Ancienne Manufacture des Tabacs
Majestueuse façade néoclassique signée Bonfin, l'ancienne Manufacture des Tabacs de Bordeaux fut le temple du cigare et l'un des plus grands employeurs féminins de la ville au XIXe siècle.
Histoire
Dressée sur la place Rodesse, l'ancienne Manufacture des Tabacs de Bordeaux est l'un de ces édifices industriels qui, par leur ampleur et leur ambition formelle, transcendent leur fonction première pour accéder au rang de monument. Sa grande façade néoclassique, commandée en 1824 à l'architecte Michel-Jules Bonfin, impose une présence souveraine dans le paysage urbain bordelais : douze travées rythmées, deux niveaux d'élévation, un avant-corps central qui confère à l'ensemble la solennité d'un palais d'État. Ce qui rend cet édifice véritablement singulier, c'est la tension permanente entre la rigueur administrative de son architecture et la vie intense qui l'animait. Pendant près de deux siècles, ses murs ont résonné du labeur de milliers d'ouvrières — les célèbres « cigarières » bordelaises — qui façonnaient à la main les cigares destinés à toute la France. En 1877, on dénombrait pas moins de mille femmes parmi les 1 684 salariés de la manufacture, faisant de ce lieu l'un des premiers grands espaces de travail féminin de la région. La cour intérieure à péristyle est sans doute l'espace le plus éloquent du bâtiment : ses colonnes sobres et son ordonnancement classique évoquent davantage un cloître ou une cour d'honneur que l'antichambre d'une fabrique de tabac. C'est là que se lisait la volonté de l'État napoléonien, puis monarchique, de donner à ses manufactures les apparences de la dignité institutionnelle. Depuis la désaffectation des bâtiments en 1987 et la fermeture définitive de la manufacture, seule la façade Bonfin a été préservée et inscrite au titre des Monuments Historiques en 1990. Le site a connu une reconversion partielle, s'intégrant dans la dynamique de renouvellement urbain qui caractérise Bordeaux depuis les années 2000. Visiter ce vestige, c'est saisir en un regard la mémoire ouvrière d'une grande ville portuaire et l'art de l'architecture industrielle élevée au rang de symbole républicain.
Architecture
L'architecture de l'ancienne Manufacture des Tabacs de Bordeaux s'inscrit dans la tradition néoclassique du premier XIXe siècle, telle qu'elle fut pratiquée par les architectes formés à l'École des Beaux-Arts sous l'Empire et la Restauration. La grande façade élevée par Michel-Jules Bonfin en 1824 en est l'expression la plus accomplie : son ordonnancement sobre et maîtrisé déploie douze travées sur deux niveaux, rythmées par des baies rectangulaires à encadrement saillant qui évitent la monotonie tout en maintenant la dignité institutionnelle voulue. Un avant-corps central, légèrement en saillie, structure la composition et marque l'entrée principale avec une autorité discrète mais réelle. La cour intérieure à péristyle constitue l'autre pièce maîtresse du dispositif architectural.

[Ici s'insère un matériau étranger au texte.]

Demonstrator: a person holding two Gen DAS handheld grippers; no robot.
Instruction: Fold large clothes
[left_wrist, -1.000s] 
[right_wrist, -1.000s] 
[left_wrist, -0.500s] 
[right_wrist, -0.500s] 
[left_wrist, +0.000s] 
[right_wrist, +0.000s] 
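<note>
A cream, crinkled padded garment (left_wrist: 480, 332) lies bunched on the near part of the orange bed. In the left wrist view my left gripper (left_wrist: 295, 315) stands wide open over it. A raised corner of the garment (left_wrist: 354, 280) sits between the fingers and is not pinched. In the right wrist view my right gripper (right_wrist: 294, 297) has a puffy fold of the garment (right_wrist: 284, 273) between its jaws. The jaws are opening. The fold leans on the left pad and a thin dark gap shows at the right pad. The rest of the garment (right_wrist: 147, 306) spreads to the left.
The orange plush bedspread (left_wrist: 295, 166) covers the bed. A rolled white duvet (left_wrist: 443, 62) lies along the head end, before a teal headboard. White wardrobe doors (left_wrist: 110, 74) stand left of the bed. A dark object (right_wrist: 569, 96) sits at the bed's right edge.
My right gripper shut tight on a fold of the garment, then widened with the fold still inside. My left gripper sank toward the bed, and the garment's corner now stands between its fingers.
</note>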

Cet espace couvert de colonnes ordonnées, héritage direct de l'architecture antique et de la tradition des cours d'honneur françaises, organisait la circulation des travailleurs et des matières premières tout en offrant un cadre d'une certaine noblesse à l'activité manufacturière. La surélevation du bâtiment de l'horloge en 1929, réalisée dans un esprit de continuité stylistique, témoigne du soin apporté à la cohérence de l'ensemble au fil des décennies. Les matériaux employés — pierre de taille calcaire caractéristique des constructions bordelaises — s'inscrivent parfaitement dans la tradition architecturale locale, conférant à l'édifice cette teinte blonde et lumineuse propre au patrimoine de la ville.